U.S. Markets closed

These 4 Measures Indicate That Wing Tai Holdings (SGX:W05) Is Using Debt Extensively

Simply Wall St

Some say volatility, rather than debt, is the best way to think about risk as an investor, but Warren Buffett famously said that 'Volatility is far from synonymous with risk. So it might be obvious that you need to consider debt, when you think about how risky any given stock is, because too much debt can sink a company. As with many other companies Wing Tai Holdings Limited (SGX:W05) makes use of debt. But is this debt a concern to shareholders?

What Risk Does Debt Bring?

Debt and other liabilities become risky for a business when it cannot easily fulfill those obligations, either with free cash flow or by raising capital at an attractive price. Part and parcel of capitalism is the process of 'creative destruction' where failed businesses are mercilessly liquidated by their bankers. While that is not too common, we often do see indebted companies permanently diluting shareholders because lenders force them to raise capital at a distressed price.
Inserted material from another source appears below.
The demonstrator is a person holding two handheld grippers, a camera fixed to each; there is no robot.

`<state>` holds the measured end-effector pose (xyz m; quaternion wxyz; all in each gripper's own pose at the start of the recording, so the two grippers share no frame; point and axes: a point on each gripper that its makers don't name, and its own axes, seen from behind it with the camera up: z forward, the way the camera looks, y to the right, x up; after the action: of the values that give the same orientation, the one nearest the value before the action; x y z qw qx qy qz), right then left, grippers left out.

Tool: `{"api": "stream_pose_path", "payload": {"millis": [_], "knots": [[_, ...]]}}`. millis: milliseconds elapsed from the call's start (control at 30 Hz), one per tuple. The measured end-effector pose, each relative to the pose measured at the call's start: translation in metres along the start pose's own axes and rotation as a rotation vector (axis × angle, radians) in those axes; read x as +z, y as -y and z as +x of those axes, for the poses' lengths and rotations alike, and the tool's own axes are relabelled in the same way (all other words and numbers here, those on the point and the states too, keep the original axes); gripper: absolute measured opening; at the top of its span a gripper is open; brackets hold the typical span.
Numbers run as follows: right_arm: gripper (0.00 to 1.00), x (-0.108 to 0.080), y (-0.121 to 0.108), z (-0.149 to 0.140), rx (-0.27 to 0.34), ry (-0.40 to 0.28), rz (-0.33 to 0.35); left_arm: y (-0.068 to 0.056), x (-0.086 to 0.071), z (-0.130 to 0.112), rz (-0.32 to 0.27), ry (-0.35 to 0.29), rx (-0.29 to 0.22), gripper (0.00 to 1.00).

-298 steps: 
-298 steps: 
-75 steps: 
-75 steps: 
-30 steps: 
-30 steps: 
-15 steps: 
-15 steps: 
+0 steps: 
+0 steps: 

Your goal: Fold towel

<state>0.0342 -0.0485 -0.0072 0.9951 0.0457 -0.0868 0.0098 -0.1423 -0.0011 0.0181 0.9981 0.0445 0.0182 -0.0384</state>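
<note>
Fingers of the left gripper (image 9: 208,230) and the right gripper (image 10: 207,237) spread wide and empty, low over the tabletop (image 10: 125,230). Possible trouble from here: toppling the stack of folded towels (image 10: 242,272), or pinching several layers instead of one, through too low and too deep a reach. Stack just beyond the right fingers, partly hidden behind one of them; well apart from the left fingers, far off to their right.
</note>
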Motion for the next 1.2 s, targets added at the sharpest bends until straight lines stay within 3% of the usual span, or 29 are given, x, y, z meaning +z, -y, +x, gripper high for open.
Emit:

Of course, debt can be an important tool in businesses, particularly capital heavy businesses. When we think about a company's use of debt, we first look at cash and debt together.
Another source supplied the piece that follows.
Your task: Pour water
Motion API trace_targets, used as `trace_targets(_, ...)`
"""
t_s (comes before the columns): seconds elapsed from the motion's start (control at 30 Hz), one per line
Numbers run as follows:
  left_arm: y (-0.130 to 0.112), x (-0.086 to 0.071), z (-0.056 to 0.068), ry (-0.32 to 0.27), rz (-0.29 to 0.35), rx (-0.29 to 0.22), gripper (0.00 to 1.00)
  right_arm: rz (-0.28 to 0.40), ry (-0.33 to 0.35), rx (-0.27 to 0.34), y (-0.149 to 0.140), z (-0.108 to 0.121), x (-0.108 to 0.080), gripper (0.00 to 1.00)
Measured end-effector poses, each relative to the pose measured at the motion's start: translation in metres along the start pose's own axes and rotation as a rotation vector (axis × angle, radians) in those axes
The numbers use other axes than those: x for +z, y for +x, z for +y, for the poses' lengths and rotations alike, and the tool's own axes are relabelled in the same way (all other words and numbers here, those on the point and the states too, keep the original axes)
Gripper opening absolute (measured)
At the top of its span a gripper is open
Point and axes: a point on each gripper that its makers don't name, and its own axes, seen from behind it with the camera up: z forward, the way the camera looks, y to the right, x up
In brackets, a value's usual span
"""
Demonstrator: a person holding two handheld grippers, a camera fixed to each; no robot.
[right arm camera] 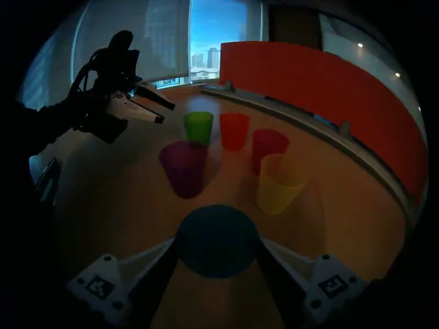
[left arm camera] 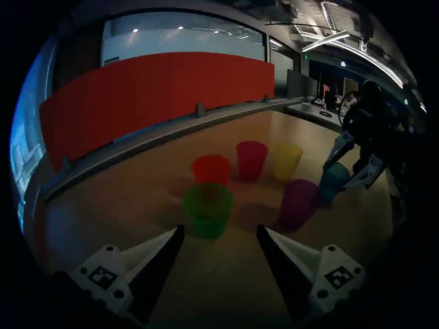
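Six plastic cups stand on a wooden table (left arm camera: 137, 203). My left gripper (left arm camera: 220, 228) is open, its fingers just short of the green cup (left arm camera: 207, 209). Behind that are an orange cup (left arm camera: 211, 169), a crimson cup (left arm camera: 251, 159) and a yellow cup (left arm camera: 287, 160), with a purple cup (left arm camera: 298, 203) to the right. My right gripper (right arm camera: 217, 241) is shut on the teal cup (right arm camera: 217, 247), low over the table beside the purple cup (right arm camera: 184, 167). From the left gripper view, the right gripper (left arm camera: 336, 176) and teal cup (left arm camera: 333, 182) are at the right. I see no water.
A long red partition (left arm camera: 159, 93) and a grey rail (left arm camera: 164, 134) run along the table's far edge. A person's dark sleeve (right arm camera: 44, 123) holds the left gripper (right arm camera: 168, 112) above the table's left side. Bare wood lies in front of the cups. Windows (right arm camera: 211, 33) are behind.
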Motion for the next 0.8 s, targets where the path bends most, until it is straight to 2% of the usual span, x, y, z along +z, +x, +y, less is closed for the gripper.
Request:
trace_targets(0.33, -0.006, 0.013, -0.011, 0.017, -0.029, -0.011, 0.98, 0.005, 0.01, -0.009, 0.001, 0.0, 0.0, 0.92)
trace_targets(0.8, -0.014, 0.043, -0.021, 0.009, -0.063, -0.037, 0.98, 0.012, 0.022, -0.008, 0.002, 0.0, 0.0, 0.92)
See our latest analysis for Wing Tai Holdings

What Is Wing Tai Holdings's Net Debt?

The image below, which you can click on for greater detail, shows that Wing Tai Holdings had debt of S$627.1m at the end of June 2019, a reduction from S$780.1m over a year. However, it also had S$221.6m in cash, and so its net debt is S$405.5m.

SGX:W05 Historical Debt, October 12th 2019

How Healthy Is Wing Tai Holdings's Balance Sheet?

According to the last reported balance sheet, Wing Tai Holdings had liabilities of S$95.7m due within 12 months, and liabilities of S$681.3m due beyond 12 months. Offsetting this, it had S$221.6m in cash and S$1.14b in receivables that were due within 12 months. So it actually has S$582.5m more liquid assets than total liabilities.

This luscious liquidity implies that Wing Tai Holdings's balance sheet is sturdy like a giant sequoia tree. On this basis we think its balance sheet is strong like a sleek panther or even a proud lion.

We use two main ratios to inform us about debt levels relative to earnings. The first is net debt divided by earnings before interest, tax, depreciation, and amortization (EBITDA), while the second is how many times its earnings before interest and tax (EBIT) covers its interest expense (or its interest cover, for short). Thus we consider debt relative to earnings both with and without depreciation and amortization expenses.

Wing Tai Holdings shareholders face the double whammy of a high net debt to EBITDA ratio (38.8), and fairly weak interest coverage, since EBIT is just 0.12 times the interest expense. This means we'd consider it to have a heavy debt load. Worse, Wing Tai Holdings's EBIT was down 92% over the last year. If earnings continue to follow that trajectory, paying off that debt load will be harder than convincing us to run a marathon in the rain. The balance sheet is clearly the area to focus on when you are analysing debt. But ultimately the future profitability of the business will decide if Wing Tai Holdings can strengthen its balance sheet over time. So if you want to see what the professionals think, you might find this free report on analyst profit forecasts to be interesting.

Finally, a business needs free cash flow to pay off debt; accounting profits just don't cut it. So it's worth checking how much of that EBIT is backed by free cash flow. During the last two years, Wing Tai Holdings burned a lot of cash. While investors are no doubt expecting a reversal of that situation in due course, it clearly does mean its use of debt is more risky.

Our View

To be frank both Wing Tai Holdings's conversion of EBIT to free cash flow and its track record of (not) growing its EBIT make us rather uncomfortable with its debt levels. But on the bright side, its level of total liabilities is a good sign, and makes us more optimistic. Overall, we think it's fair to say that Wing Tai Holdings has enough debt that there are some real risks around the balance sheet. If everything goes well that may pay off but the downside of this debt is a greater risk of permanent losses. Above most other metrics, we think its important to track how fast earnings per share is growing, if at all. If you've also come to that realization, you're in luck, because today you can view this interactive graph of Wing Tai Holdings's earnings per share history for free.

If, after all that, you're more interested in a fast growing company with a rock-solid balance sheet, then check out our list of net cash growth stocks without delay.

We aim to bring you long-term focused research analysis driven by fundamental data. Note that our analysis may not factor in the latest price-sensitive company announcements or qualitative material.

If you spot an error that warrants correction, please contact the editor at editorial-team@simplywallst.com. This article by Simply Wall St is general in nature. It does not constitute a recommendation to buy or sell any stock, and does not take account of your objectives, or your financial situation. Simply Wall St has no position in the stocks mentioned. Thank you for reading.